• WHAT NEEDS TO BE DONE: Wherever the string "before" shows up in the records below, return that line.

-- SUPPLIED RECORDS follows --

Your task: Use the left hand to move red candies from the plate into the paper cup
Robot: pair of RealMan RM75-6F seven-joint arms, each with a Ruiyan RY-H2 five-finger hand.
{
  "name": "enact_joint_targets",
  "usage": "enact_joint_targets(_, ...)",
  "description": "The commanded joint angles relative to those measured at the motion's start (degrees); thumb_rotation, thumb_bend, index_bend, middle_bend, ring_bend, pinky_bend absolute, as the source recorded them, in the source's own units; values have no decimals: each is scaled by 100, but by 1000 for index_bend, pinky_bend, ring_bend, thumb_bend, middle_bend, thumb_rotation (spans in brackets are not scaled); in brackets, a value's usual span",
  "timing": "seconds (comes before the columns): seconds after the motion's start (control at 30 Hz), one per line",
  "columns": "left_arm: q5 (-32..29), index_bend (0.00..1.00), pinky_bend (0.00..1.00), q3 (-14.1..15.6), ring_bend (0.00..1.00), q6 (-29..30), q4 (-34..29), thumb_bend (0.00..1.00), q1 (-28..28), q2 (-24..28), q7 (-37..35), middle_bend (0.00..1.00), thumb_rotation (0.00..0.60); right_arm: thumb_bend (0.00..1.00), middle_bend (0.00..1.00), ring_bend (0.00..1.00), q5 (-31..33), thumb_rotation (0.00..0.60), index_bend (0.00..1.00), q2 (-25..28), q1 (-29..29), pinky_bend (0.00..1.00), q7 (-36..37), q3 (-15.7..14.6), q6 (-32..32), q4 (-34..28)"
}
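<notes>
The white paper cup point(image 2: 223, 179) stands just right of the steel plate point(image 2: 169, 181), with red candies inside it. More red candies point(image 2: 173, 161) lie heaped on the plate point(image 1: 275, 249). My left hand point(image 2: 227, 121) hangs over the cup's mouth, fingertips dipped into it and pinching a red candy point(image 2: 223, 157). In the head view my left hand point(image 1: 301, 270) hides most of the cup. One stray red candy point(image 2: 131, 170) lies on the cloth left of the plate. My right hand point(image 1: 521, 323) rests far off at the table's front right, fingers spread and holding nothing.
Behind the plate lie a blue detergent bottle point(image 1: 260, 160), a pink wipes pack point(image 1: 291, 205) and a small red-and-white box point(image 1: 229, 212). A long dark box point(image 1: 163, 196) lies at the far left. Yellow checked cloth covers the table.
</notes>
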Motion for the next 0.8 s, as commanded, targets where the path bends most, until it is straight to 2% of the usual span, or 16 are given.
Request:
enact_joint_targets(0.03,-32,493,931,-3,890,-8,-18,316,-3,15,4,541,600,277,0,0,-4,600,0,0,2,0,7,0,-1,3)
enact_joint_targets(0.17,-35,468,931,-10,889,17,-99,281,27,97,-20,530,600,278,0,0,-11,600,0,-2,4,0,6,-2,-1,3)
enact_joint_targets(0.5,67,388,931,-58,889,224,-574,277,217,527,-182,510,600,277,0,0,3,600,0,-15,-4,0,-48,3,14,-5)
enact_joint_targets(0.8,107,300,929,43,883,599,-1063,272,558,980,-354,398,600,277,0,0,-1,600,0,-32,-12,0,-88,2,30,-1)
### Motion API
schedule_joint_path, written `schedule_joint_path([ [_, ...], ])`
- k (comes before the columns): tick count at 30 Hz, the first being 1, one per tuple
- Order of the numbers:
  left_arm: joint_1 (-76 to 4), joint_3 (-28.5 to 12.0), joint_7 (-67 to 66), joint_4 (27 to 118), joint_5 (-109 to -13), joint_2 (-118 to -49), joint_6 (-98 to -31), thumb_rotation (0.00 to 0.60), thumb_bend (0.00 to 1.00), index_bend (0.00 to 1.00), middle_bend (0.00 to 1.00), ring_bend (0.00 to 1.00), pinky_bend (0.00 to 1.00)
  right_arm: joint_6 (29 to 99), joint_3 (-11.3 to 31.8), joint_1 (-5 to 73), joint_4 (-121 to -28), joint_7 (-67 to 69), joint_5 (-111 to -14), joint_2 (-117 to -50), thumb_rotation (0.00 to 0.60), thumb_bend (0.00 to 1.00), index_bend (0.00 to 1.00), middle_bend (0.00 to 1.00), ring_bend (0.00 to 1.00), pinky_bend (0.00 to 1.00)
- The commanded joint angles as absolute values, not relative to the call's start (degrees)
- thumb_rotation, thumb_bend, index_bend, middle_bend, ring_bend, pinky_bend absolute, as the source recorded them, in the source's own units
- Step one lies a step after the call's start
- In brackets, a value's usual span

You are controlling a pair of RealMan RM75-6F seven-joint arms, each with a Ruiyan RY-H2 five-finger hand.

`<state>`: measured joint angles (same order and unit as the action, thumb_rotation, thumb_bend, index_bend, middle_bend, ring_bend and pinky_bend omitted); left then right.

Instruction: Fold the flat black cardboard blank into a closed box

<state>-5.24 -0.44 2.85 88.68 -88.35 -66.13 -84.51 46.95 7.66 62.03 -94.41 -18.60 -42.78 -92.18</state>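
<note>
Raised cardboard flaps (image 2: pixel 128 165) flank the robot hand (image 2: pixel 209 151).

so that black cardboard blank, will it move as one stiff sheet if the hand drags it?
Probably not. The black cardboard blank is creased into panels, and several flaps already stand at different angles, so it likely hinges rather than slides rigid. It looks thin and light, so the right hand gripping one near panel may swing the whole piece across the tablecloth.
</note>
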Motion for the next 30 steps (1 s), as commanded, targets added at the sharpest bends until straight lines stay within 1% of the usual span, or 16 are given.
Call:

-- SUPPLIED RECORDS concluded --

• WRITTEN REPLY:
  "timing": "seconds (comes before the columns): seconds after the motion's start (control at 30 Hz), one per line",
- k (comes before the columns): tick count at 30 Hz, the first being 1, one per tuple

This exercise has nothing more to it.